:: TASK OBJECTIVE ::
Write out again, exactly, the lines of the listing below from the first one through the one that contains "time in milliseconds", and no other lines.
══ RECORDS FOR THIS EXERCISE
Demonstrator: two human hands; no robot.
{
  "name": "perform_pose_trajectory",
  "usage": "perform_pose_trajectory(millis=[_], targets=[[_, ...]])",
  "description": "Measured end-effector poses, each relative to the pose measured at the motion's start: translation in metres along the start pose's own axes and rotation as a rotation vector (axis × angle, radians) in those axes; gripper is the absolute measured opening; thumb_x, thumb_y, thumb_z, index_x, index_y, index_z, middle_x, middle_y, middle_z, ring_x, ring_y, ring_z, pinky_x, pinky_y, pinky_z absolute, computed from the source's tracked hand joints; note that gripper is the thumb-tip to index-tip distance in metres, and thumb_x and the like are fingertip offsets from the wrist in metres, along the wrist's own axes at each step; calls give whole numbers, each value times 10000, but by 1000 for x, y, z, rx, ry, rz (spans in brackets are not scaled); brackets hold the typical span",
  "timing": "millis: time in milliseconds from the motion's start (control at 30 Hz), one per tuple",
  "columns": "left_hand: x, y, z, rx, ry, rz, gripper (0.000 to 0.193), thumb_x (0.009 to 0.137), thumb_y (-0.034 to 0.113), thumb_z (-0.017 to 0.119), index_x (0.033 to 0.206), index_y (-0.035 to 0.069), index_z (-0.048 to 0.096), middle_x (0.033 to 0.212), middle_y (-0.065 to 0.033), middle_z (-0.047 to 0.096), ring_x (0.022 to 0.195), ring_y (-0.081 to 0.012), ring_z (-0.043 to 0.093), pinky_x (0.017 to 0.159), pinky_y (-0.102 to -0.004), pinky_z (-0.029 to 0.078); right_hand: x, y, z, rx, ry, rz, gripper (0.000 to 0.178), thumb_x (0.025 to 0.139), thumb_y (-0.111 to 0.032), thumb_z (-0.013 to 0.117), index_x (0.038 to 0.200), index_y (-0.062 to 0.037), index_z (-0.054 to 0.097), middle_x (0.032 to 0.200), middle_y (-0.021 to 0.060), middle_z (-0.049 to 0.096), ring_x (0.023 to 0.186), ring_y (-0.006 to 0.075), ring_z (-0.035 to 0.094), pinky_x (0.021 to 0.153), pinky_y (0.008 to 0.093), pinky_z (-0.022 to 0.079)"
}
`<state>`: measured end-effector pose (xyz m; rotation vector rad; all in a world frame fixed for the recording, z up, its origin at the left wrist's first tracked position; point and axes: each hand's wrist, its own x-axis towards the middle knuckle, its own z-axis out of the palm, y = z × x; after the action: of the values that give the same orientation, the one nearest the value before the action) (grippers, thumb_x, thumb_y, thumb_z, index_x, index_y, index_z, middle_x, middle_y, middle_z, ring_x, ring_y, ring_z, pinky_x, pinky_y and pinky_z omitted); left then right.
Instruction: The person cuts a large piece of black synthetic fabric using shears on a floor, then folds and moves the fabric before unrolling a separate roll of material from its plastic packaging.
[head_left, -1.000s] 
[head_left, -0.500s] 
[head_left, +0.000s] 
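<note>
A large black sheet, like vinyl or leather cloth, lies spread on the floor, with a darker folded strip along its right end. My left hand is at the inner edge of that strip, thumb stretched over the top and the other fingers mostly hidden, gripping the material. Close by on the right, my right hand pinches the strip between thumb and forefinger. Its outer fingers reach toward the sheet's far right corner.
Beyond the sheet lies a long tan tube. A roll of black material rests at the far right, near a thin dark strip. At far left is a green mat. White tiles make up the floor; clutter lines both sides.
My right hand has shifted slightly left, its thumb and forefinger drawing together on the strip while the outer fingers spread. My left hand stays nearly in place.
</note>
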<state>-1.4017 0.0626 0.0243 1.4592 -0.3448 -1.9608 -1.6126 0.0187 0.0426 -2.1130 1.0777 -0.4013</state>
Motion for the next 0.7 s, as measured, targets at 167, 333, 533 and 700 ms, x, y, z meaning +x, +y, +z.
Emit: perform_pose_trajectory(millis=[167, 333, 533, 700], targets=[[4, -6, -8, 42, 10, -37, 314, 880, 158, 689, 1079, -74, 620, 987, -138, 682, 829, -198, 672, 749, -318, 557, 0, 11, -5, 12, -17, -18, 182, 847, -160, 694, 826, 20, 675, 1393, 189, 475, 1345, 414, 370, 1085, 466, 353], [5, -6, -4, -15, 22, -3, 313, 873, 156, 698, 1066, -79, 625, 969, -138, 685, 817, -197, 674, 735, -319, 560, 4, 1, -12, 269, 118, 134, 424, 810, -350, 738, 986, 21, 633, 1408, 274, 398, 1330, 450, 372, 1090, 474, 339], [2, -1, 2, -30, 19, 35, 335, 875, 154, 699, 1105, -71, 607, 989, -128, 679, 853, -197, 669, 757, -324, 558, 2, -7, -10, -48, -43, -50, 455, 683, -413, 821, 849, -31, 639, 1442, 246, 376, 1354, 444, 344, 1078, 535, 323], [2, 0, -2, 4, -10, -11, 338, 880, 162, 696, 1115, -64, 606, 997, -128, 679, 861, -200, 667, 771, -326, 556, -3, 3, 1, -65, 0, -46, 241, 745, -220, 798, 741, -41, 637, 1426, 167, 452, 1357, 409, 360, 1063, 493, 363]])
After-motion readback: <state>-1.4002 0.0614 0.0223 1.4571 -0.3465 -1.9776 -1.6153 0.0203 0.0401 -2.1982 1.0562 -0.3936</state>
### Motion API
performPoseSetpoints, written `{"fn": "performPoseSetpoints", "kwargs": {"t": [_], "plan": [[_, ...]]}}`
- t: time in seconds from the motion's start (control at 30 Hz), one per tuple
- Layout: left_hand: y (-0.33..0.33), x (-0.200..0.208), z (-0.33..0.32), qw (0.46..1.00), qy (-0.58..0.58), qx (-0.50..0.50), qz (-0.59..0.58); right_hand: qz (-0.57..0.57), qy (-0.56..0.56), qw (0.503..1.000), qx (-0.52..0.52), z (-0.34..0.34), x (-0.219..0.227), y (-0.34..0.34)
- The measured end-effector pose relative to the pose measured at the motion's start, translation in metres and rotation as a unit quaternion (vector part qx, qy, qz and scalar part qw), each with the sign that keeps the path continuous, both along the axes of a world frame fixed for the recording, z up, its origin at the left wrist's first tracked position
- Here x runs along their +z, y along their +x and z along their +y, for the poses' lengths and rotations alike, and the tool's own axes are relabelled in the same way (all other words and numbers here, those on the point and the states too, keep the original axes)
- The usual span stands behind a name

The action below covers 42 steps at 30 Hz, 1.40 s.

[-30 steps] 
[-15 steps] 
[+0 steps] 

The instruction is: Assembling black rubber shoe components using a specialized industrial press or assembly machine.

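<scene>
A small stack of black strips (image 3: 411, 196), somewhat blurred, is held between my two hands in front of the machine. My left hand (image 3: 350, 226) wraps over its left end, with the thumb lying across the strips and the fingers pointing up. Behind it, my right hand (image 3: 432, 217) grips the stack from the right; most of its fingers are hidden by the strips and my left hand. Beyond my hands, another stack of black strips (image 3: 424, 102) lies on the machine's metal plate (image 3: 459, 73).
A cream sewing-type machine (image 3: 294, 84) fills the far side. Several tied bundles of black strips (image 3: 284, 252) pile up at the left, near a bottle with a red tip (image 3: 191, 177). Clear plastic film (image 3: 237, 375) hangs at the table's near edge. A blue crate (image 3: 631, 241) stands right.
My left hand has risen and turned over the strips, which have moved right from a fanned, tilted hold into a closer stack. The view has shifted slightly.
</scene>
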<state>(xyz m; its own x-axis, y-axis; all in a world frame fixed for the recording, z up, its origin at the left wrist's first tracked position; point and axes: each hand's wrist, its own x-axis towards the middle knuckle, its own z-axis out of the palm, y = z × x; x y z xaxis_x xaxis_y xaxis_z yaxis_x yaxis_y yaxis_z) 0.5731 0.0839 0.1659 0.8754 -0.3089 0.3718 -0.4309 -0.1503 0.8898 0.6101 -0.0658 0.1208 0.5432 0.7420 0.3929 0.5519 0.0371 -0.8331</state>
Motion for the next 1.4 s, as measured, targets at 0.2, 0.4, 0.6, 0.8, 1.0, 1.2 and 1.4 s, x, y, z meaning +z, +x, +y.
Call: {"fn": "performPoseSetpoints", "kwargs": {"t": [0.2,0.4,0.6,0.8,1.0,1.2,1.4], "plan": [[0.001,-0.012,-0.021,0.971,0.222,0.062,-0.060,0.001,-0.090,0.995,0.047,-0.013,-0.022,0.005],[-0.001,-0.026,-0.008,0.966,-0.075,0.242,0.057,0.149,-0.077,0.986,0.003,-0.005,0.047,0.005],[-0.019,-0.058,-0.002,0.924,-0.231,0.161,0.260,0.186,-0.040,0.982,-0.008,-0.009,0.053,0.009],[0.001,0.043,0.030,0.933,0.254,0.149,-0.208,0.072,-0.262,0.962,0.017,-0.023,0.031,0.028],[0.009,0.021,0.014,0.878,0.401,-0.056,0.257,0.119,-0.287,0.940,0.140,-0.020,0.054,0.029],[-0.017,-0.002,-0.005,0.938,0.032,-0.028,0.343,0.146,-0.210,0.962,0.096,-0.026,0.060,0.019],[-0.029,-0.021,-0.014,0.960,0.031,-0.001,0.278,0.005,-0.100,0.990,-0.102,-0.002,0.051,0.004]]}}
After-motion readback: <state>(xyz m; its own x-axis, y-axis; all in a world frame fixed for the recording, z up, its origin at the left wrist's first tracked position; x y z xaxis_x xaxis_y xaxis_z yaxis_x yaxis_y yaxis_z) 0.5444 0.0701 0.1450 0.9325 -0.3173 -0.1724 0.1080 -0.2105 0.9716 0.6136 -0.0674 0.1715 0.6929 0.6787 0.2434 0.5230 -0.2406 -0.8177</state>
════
:: ANSWER TO THIS PROBLEM ::
Demonstrator: two human hands; no robot.
{
  "name": "perform_pose_trajectory",
  "usage": "perform_pose_trajectory(millis=[_], targets=[[_, ...]])",
  "description": "Measured end-effector poses, each relative to the pose measured at the motion's start: translation in metres along the start pose's own axes and rotation as a rotation vector (axis × angle, radians) in those axes; gripper is the absolute measured opening; thumb_x, thumb_y, thumb_z, index_x, index_y, index_z, middle_x, middle_y, middle_z, ring_x, ring_y, ring_z, pinky_x, pinky_y, pinky_z absolute, computed from the source's tracked hand joints; note that gripper is the thumb-tip to index-tip distance in metres, and thumb_x and the like are fingertip offsets from the wrist in metres, along the wrist's own axes at each step; calls give whole numbers, each value times 10000, but by 1000 for x, y, z, rx, ry, rz (spans in brackets are not scaled); brackets hold the typical span",
  "timing": "millis: time in milliseconds from the motion's start (control at 30 Hz), one per tuple",

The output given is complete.